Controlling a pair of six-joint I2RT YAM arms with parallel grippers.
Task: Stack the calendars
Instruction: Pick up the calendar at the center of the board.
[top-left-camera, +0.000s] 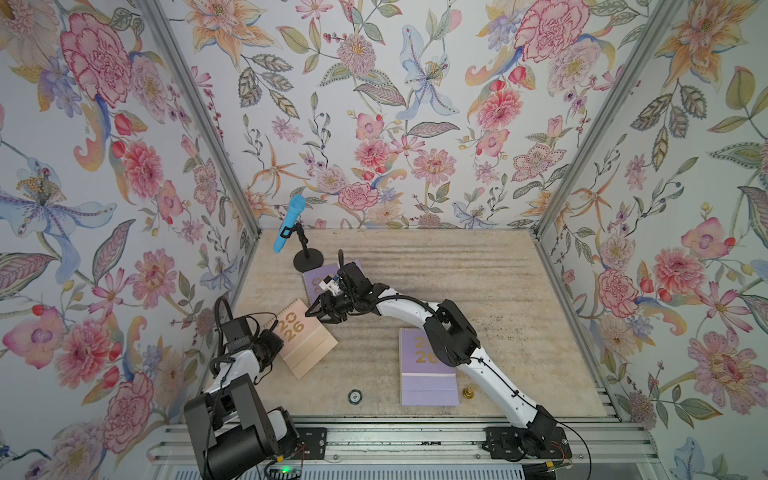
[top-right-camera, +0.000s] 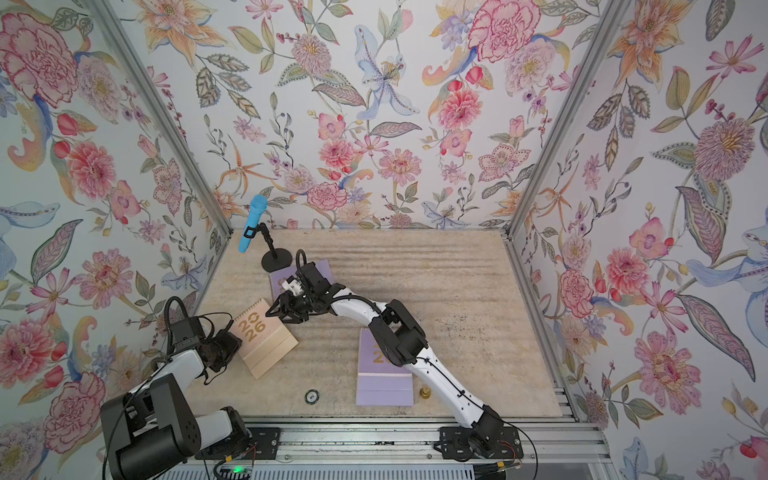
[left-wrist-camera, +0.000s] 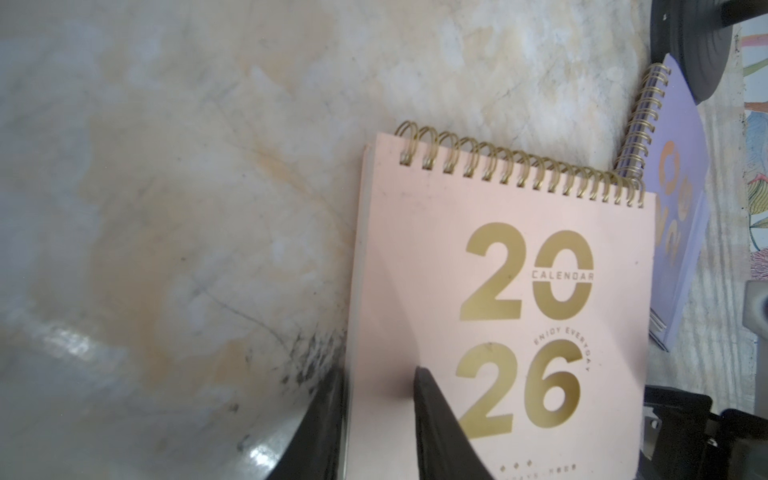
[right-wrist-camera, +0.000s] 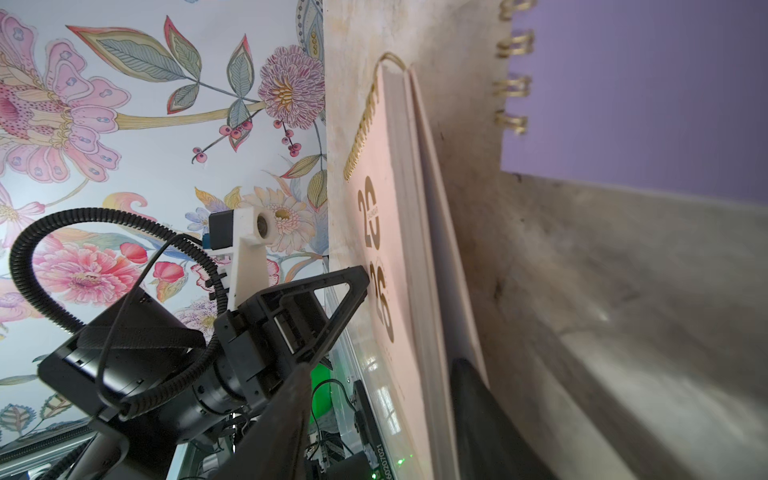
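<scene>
Fingers (left-wrist-camera: 436, 424) of left claw (left-wrist-camera: 376, 374) pinch peach calendar (left-wrist-camera: 498, 249) near lilac calendar (left-wrist-camera: 681, 174).

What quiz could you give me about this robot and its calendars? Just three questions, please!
1. Which colour of calendar does the left end effector touch?
2. Pick one: what stands at the far left corner of the table? A) a blue microphone B) a red cup C) a lamp
3. True or false: every calendar is already in one stack.

Key
1. Peach: it touches the peach calendar.
2. A
3. False: the peach calendar lies apart from the front purple calendar.
</scene>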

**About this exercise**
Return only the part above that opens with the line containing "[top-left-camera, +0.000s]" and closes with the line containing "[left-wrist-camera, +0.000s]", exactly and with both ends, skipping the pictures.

**Solution for this task**
[top-left-camera, +0.000s] 
[top-right-camera, +0.000s] 
[left-wrist-camera, +0.000s] 

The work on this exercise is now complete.